> [Problem]: Return the following from the records below: each line, word for word, starting with the line that contains "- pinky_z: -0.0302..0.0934" and going on through the line that contains "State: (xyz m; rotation", with nothing outside that range.

> [Records for processing]:
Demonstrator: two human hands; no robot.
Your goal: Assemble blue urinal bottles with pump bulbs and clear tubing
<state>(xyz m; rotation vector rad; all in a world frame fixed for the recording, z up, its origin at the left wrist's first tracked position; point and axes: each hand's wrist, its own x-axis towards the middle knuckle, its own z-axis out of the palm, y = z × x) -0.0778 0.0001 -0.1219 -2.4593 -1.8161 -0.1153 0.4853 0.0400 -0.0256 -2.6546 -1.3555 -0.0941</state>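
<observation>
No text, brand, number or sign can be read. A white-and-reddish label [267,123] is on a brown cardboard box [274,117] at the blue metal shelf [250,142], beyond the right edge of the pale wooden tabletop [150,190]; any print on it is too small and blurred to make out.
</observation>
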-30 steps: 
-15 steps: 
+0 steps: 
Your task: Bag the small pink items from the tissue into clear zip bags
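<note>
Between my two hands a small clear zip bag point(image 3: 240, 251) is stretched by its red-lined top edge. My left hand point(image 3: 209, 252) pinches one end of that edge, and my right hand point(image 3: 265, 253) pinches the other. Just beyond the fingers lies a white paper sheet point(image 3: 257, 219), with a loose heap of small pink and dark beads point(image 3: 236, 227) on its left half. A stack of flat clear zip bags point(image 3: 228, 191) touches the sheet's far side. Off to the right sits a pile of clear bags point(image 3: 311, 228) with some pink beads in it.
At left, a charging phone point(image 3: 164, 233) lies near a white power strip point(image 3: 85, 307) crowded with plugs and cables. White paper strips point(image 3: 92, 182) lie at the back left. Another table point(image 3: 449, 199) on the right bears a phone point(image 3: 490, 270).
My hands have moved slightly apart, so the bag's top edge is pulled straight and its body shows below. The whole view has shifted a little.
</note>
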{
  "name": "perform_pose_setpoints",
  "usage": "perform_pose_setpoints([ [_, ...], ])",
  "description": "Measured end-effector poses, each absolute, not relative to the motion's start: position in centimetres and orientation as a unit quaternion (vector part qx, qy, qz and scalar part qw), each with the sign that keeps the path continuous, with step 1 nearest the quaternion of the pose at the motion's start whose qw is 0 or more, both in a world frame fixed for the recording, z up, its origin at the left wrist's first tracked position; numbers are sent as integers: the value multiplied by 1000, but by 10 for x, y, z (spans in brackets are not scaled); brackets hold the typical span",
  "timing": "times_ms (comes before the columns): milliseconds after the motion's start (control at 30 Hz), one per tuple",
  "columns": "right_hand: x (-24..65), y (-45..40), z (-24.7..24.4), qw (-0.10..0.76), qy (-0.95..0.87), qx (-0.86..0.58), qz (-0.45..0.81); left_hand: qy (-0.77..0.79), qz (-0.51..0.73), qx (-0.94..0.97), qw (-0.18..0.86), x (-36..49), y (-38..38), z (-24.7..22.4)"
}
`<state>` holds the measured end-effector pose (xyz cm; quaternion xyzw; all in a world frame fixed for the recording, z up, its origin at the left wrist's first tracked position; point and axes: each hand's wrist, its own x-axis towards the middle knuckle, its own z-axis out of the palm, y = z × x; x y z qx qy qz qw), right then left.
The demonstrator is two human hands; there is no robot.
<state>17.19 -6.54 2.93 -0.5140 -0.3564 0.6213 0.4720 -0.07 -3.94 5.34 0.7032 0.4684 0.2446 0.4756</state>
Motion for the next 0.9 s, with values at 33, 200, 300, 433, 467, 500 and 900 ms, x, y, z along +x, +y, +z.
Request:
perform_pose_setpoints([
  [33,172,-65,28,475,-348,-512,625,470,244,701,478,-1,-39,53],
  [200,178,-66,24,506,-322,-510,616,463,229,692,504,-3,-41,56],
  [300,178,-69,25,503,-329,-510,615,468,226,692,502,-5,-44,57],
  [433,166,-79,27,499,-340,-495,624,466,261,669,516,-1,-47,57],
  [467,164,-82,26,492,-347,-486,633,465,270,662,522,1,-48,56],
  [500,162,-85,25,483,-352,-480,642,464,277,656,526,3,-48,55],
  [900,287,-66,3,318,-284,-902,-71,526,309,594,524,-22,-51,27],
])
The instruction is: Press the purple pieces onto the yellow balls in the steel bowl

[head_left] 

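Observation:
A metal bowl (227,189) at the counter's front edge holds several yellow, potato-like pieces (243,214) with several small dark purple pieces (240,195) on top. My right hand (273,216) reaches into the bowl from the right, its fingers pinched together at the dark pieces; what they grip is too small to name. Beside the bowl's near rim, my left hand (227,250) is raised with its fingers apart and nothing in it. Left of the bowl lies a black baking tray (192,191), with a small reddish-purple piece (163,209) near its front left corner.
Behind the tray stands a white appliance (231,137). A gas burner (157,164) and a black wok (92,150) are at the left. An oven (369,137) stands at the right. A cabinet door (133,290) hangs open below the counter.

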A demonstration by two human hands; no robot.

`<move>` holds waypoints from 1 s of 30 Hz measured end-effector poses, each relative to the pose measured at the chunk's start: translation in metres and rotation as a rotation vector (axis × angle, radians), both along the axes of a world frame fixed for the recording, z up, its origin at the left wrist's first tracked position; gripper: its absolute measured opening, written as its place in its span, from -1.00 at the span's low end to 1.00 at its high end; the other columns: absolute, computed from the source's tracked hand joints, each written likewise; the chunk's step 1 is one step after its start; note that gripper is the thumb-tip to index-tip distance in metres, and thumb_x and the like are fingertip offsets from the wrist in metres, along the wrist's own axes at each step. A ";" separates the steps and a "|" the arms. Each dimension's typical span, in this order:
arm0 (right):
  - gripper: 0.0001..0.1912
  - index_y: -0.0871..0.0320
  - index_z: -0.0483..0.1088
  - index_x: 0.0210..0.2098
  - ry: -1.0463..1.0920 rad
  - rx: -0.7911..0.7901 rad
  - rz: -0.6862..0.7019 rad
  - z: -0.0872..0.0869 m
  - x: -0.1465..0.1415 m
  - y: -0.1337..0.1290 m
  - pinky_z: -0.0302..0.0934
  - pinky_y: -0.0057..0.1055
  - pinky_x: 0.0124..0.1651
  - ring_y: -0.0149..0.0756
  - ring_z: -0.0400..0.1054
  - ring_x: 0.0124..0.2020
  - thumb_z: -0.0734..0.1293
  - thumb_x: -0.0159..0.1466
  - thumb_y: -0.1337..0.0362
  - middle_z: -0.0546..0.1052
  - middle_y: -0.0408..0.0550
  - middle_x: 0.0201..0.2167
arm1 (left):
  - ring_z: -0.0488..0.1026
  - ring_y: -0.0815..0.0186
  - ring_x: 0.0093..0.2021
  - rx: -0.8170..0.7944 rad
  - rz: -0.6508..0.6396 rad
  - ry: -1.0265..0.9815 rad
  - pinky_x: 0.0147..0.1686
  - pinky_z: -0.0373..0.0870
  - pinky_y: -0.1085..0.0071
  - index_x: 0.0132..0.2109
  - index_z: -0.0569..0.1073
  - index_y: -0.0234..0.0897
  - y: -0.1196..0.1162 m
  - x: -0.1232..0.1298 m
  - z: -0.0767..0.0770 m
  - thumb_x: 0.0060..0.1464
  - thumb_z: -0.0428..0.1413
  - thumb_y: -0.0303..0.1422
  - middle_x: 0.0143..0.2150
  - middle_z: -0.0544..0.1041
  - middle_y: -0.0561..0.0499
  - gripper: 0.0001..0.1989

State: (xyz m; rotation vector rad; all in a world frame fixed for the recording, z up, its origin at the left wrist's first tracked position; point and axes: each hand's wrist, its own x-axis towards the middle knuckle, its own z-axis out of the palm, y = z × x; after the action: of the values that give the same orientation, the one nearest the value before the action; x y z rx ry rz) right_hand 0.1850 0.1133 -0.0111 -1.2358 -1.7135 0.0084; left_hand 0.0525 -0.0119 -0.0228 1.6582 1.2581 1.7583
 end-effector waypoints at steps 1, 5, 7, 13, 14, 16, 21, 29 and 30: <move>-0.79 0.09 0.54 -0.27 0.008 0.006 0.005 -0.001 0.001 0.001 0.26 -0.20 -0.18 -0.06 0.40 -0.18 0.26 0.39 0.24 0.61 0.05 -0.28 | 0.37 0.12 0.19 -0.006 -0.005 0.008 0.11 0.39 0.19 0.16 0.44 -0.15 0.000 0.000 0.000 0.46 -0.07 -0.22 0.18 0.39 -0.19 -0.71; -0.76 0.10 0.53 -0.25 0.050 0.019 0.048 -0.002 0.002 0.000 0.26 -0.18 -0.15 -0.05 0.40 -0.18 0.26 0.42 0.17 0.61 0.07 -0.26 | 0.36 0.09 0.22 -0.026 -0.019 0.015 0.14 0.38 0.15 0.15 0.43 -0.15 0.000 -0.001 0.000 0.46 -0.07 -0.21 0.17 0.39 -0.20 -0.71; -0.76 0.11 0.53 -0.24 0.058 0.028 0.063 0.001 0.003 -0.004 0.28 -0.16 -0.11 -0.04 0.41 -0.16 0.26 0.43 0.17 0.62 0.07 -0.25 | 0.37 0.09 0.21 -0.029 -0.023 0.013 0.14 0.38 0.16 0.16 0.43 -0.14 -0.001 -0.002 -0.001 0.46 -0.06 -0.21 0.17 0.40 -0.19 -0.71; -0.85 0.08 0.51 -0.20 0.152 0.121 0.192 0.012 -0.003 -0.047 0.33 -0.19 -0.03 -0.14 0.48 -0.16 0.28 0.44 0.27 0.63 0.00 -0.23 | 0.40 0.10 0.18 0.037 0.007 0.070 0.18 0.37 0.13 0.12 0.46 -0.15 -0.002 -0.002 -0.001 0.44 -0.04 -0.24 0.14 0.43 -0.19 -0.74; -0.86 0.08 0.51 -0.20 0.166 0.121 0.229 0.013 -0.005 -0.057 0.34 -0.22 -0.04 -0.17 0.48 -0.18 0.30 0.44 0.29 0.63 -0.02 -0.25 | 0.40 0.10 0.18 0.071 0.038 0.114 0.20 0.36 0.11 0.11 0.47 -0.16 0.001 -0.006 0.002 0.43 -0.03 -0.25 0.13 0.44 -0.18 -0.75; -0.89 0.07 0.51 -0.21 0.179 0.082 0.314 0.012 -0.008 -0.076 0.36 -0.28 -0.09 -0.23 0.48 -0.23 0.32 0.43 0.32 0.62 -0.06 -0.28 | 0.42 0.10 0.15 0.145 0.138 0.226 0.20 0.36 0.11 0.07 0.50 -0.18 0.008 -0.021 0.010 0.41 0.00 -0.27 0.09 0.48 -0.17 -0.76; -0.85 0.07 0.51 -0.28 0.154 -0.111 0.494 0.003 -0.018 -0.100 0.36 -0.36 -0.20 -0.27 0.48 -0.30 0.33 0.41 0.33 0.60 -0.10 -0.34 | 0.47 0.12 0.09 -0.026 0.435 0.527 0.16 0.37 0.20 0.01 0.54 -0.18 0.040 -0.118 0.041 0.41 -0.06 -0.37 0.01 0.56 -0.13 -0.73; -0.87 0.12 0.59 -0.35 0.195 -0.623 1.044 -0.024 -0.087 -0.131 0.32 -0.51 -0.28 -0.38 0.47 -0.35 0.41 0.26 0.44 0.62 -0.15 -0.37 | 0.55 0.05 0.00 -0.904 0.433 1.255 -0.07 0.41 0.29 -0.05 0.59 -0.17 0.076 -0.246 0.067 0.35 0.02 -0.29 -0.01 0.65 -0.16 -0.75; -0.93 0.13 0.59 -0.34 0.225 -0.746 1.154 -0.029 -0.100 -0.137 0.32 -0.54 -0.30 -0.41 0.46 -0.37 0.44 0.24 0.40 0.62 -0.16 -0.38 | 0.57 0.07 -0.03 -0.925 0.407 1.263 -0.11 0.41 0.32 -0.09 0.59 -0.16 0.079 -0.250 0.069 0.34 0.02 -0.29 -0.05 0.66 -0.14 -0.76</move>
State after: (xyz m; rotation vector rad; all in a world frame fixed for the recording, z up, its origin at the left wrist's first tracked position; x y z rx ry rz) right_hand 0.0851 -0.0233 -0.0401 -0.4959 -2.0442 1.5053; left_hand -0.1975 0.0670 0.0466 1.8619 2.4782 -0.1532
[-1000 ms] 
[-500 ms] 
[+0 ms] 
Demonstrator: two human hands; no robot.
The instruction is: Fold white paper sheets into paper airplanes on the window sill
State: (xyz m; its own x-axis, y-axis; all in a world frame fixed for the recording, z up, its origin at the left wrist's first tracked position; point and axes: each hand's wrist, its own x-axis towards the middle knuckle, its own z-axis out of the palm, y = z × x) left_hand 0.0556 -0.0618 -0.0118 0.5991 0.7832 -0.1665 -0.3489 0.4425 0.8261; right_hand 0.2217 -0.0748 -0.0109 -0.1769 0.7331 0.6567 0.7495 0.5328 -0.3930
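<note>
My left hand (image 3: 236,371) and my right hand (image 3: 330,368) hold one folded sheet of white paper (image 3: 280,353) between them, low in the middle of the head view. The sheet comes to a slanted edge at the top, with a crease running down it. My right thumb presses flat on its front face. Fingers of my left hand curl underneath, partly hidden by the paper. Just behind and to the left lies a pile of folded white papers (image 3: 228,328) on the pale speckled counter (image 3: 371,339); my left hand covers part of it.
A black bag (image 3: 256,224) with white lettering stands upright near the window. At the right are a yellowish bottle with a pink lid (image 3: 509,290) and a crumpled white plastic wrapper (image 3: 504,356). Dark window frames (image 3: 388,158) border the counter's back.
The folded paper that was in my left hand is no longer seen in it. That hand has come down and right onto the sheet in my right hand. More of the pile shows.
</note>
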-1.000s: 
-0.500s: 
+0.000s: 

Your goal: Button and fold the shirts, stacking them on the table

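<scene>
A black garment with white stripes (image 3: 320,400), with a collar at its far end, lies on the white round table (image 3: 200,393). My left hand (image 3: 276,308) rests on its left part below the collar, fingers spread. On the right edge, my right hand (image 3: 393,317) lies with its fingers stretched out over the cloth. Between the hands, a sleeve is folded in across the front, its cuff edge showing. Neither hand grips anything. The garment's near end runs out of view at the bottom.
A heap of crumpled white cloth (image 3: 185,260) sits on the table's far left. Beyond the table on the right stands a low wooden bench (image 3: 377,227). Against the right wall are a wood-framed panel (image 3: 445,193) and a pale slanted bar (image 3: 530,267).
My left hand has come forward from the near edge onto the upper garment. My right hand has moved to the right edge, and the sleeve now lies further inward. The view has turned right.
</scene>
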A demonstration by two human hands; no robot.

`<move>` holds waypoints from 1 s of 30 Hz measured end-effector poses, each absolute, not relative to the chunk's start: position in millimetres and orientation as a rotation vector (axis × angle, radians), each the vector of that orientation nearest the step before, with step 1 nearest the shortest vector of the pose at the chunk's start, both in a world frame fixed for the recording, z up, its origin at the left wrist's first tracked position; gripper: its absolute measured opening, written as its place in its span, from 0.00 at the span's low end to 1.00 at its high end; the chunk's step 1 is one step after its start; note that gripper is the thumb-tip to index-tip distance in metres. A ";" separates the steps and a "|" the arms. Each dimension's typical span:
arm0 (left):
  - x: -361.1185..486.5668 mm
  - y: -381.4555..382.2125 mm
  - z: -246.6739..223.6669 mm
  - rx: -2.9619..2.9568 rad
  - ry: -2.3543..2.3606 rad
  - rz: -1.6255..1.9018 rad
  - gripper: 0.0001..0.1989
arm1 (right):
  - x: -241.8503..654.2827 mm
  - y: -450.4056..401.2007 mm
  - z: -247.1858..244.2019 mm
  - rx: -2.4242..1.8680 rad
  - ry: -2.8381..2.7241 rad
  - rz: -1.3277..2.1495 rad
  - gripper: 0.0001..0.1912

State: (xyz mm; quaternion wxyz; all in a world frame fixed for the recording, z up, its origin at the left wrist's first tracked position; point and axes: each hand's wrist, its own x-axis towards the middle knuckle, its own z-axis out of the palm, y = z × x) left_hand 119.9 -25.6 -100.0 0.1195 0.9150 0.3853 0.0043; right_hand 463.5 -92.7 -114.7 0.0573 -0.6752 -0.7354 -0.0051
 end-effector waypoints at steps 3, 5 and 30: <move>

> [Expected answer]:
  - pinky_z: -0.0302..0.0934
  - pinky_y: -0.0057..0.1055
  - pinky_x: 0.0124..0.1651
  - ring_y: -0.0149..0.0756
  - ring_z: -0.0400..0.1054
  - ring_x: 0.0124..0.2020
  - thumb_z: -0.0734..0.1293
  - thumb_x: -0.0159..0.1466
  - thumb_y: -0.1337..0.0362
  - middle_z: -0.0546..0.1052
  - middle_y: -0.0408..0.0550
  - middle_x: 0.0201..0.2167
arm1 (left):
  - ring_z: -0.0488..0.1026
  - ring_y: -0.0815..0.0186
  - ring_x: 0.0093..0.2021
  - rx: -0.8170..0.7944 rad
  - rz: -0.6508..0.6396 rad
  - ry: -1.0265..0.9815 rad
  - pinky_x: 0.0147..0.1686
  - pinky_z: -0.0373..0.0870
  - pinky_y: -0.1085..0.0071
  - index_x: 0.0132..0.2109
  - index_z: -0.0569..0.1073
  - index_y: -0.0234..0.0897
  - y: -0.1196..0.1162 m
  - x: -0.1232..0.1298 m
  - z: -0.0767..0.0770 m
  - thumb_x: 0.0060..0.1464
  - thumb_z: -0.0428..0.1413
  - thumb_y: -0.0303..0.1422
  - middle_x: 0.0143..0.2150
  - middle_z: -0.0544..0.1041
  - middle_y: -0.0561..0.0499
  - gripper: 0.0001..0.1989

State: (xyz m; rotation vector rad; all in a world frame fixed for the recording, z up, its origin at the left wrist's first tracked position; point and axes: each hand's wrist, its own x-axis towards the middle knuckle, its own z-axis out of the palm, y = z × x; after the action: of the values that give the same orientation, the one nearest the value before the action; x y z rx ry rz) right_hand 0.1850 0.1133 -0.0111 -1.2358 -1.7135 0.0084; left_hand 0.0525 -0.0119 -0.0228 1.6582 1.2581 1.7583

This answer is now complete.